Development for the series began in December 2020, following the cancellation of a third film adaptation. It was given a straight-to-series order in January 2021 by HBO Max. Casting announcements were made throughout 2021 and filming started in July 2021 in New York City.

And Just Like That... premiered on HBO Max on December 9, 2021, with mixed reviews. The season finale was released on February 3, 2022. Billed as a miniseries, the series was renewed for a second season in March 2022.

Overview
Set 11 years after the events of the 2010 film Sex and the City 2, from their friendship in their 30s to a more complicated reality of life and friendship in their 50s, the women of Sex and the City make their transition.

Cast and characters

Main

Sarah Jessica Parker as Carrie Bradshaw
Cynthia Nixon as Miranda Hobbes
Kristin Davis as Charlotte York Goldenblatt
Mario Cantone as Anthony Marentino
David Eigenberg as Steve Brady
Willie Garson as Stanford Blatch (season 1)
Evan Handler as Harry Goldenblatt
Sara Ramirez as Che Diaz
Chris Noth as Mr. Big / John James Preston (season 1)
Sarita Choudhury as Seema Patel

Recurring

 Nicole Ari Parker as Lisa Todd Wexley
 Karen Pittman as Dr. Nya Wallace
 Bobby Lee as Jackie Nee
 Chris Jackson as Herbert Wexley
 LeRoy McClain as Andre Rashad Wallace
 Cathy Ang as Lily Goldenblatt
 Alexa Swinton as Rose "Rock" Goldenblatt
 Niall Cunningham as Brady Hobbes
 Cree Cicchino as Luisa Torres
 Ivan Hernandez as Franklyn
 Brenda Vaccaro as Gloria Marquette
 John Corbett as Aidan Shaw (season 2)
 Tony Danza (season 2)

Guest starring

 Julie Halston as Bitsy von Muffling
 Pat Bowie as Eunice Wexley
 Alexander Bello as Henry Wexley
 Molly Price as Susan Sharon
 Bridget Moynahan as Natasha Naginsky-Mills
 Jon Tenney as Peter
 Jonathan Groff as Dr. Paul David
 Hari Nef as Rabbi Jen
 Frank Wood as Norman

Episodes

Production

Development
In December 2016, Radar Online reported that a script for a third Sex and the City film had been approved. However, on September 28, 2017, Sarah Jessica Parker confirmed that the third film was not going to happen. She said, "We had this beautiful, funny, heartbreaking,
joyful, very relatable script and story. It's not just disappointing that we don't get to tell the story and have that experience, but more so for that audience that has been so vocal in wanting another movie." It was reported in 2018 that Kim Cattrall did not want to return as Samantha Jones in the film due to disagreeing with its planned storylines, involving killing off Mr. Big and Samantha receiving sexting and nude pictures from Miranda's 14-year-old son, Brady. Cattrall later clarified in 2019 that she opted not to appear in a third film, explaining she "went past the finish line" portraying the character of Samantha because of her love for the franchise.

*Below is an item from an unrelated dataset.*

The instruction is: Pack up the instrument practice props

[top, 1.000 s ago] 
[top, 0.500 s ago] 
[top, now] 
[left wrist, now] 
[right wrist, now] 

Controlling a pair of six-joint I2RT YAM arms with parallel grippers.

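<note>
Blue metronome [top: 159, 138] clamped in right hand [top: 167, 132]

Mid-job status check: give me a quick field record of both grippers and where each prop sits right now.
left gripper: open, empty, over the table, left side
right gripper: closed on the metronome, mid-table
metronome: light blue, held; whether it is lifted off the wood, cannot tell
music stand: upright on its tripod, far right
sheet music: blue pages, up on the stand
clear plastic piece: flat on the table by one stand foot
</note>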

In December 2020, it was reported that the proposed third film's script had been redeveloped as a miniseries revival of the original Sex and the City television series in development at HBO Max, without Cattrall returning as Samantha, in line with her previous comments. In January 2021, And Just Like That... was confirmed by HBO Max as a series which would consist of 10 episodes. In February 2021, Samantha Irby, Rachna Fruchbom, Keli Goff, Julie Rottenberg and Elisa Zuritsky joined the series as part of the writing team. Rotternberg and Zuritsky also serve as executive producers. It was also confirmed that long-time series costume designer and collaborator Patricia Field would not be returning to work on the revival.  However, she recommended her friend and colleague Molly Rogers to the creative team for consultation. On March 22, 2022, HBO Max renewed the series for a second season.

Casting
Upon the series order announcement, Sarah Jessica Parker, Cynthia Nixon, and Kristin Davis were reprising their roles as close friends living in New York City.  In May 2021, Sara Ramírez was cast as a series regular, while Chris Noth was cast to reprise his role in an undisclosed capacity. On June 9, 2021, Mario Cantone, Willie Garson, David Eigenberg, and Evan Handler all joined the cast to reprise their respective roles in undisclosed capacities. In July 2021, Sarita Choudhury, Nicole Ari Parker, Karen Pittman, and Isaac Cole Powell joined the cast in starring roles while Alexa Swinton, Cree Cicchino, Niall Cunningham, and Cathy Ang were cast in undisclosed capacities and Brenda Vaccaro and Ivan Hernandez were cast in recurring roles. In August 2021, Julie Halston was cast to reprise her role in a guest-starring capacity while Christopher Jackson and LeRoy McClain were cast in recurring roles. Willie Garson, who played Stanford Blatch throughout Sex And The City and reprised his role in the new series, died on September 21, only three months after his return, after filming his scenes for the series' first three episodes. The new series explained his absence via a letter to Carrie in episode four. On November 8, 2021, Bobby Lee announced on an Instagram post that he has a small role in the revival.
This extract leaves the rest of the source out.